John Ross, professor of chemistry at Stanford University, was cited for his enormous impact in physical chemistry, especially in molecular studies, statistical mechanics, nonlinear kinetics, and for opening up new fields in chemical science. Ray Kurzweil (SB 1970), chairman and CEO of Kurzweil Technologies, Inc., received a National Medal of Technology for "pioneering and innovative achievements in computer science such as voice recognition which have overcome many barriers and enriched the lives of disabled persons and all Americans." The late Robert Swanson, former chairman of K&E Management, Ltd. who received MIT bachelor's and master's degrees in 1970, received a posthumous National Medal of Technology for his contribution in establishing and developing the biotechnology industry.
Other medal recipients include chemist Stuart A. Rice; physicists James W. Cronin and Leo P. Kadanoff from the University of Chicago; Susan Solomon, a senior scientist at the National Oceanic and Atmospheric Administration (NOAA) in Boulder, Colo.; Jared Diamond, physiology professor at the UCLA School of Medicine; Lynn Margulis, a University of Massachusetts distinguished professor; Felix E. Browder of Rutgers University ;and Ronald R. Coifman at Yale University.
ROBERT SOLOW
Professor Solow holds bachelor's, master's and doctoral degrees in economics from Harvard University. He created the modern framework for analyzing the effects of investment and technological progress on economic growth, which has greatly influenced economics and economic policy worldwide.

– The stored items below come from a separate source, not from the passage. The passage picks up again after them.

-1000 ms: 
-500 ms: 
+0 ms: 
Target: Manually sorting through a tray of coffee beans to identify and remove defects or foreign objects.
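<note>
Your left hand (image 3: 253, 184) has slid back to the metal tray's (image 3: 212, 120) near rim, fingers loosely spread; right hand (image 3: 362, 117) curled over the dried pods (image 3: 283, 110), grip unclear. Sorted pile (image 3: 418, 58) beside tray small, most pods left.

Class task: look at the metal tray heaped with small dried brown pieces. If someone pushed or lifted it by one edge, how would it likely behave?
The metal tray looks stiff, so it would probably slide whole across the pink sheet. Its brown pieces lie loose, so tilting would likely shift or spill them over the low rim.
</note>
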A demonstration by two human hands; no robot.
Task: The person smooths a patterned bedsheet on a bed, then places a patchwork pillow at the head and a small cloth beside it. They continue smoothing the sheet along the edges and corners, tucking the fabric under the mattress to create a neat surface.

Professor Solow showed how to separately measure the growth of the economy among increases in the labor supply, capital stock and improved technological possibilities. The analysis showed the critical importance of technological advances for economic growth, an importance considerably larger than had been stressed before.
His work also revolutionized research in much of economics, including statistical processes of inequality, the effects of taxation, the level of the national debt, the design of institutions in developing countries, the use of both renewable and nonrenewable resources, the determination of exchange rates, and the effects of monetary policy. Subjects previously studied separately and without adequate dynamics are now studied in an integrated fashion with attention to dynamic and long-term consequences. For this contribution, Professor Solow was awarded the Nobel Prize in Economics in 1987.
KENNETH STEVENS
How people move the tongue, lips and other articulators fast enough to accomplish speech is one of the classical puzzles of speech science. Professor Stevens, who is affiliated with the Research Laboratory of Electronics, has shown that many of the distinctions between speech sounds utilize special nonlinear relations between articulation and acoustic output that enable speakers to produce correct sounds without having to hit all of the individual articulator targets with particular accuracy. In this way, he has unraveled an important part of the mystery that shrouds our ability to produce and understand speech.

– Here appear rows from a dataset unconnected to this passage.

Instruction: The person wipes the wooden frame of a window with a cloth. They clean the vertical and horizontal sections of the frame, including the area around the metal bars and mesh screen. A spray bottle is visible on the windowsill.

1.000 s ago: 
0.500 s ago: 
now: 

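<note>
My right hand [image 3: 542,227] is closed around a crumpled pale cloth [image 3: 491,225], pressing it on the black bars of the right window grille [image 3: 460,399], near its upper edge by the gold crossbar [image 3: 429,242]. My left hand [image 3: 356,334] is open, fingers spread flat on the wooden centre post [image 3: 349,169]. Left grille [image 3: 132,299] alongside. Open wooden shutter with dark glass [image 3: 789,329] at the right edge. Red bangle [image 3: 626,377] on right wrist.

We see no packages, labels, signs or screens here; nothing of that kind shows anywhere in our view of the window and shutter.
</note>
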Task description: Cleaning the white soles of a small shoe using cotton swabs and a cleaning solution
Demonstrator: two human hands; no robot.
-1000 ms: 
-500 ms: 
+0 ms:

Professor Stevens, who received the ScD in electrical engineering from MIT and bachelor's and master's degrees in engineering physics from the University of Toronto, has pioneered contributions to the theory, mathematical methods and analysis of acoustics in speech production.
His theoretical work on acoustic properties of speech sounds that comprise the linguistic elements of language has led to the contemporary foundations of speech science. His theoretical work on acoustic invariance has defined unifying principles that have integrated major portions of acoustic phonetics, phonology, speech science and linguistics.
A version of this article appeared in MIT Tech Talk on February 2, 2000.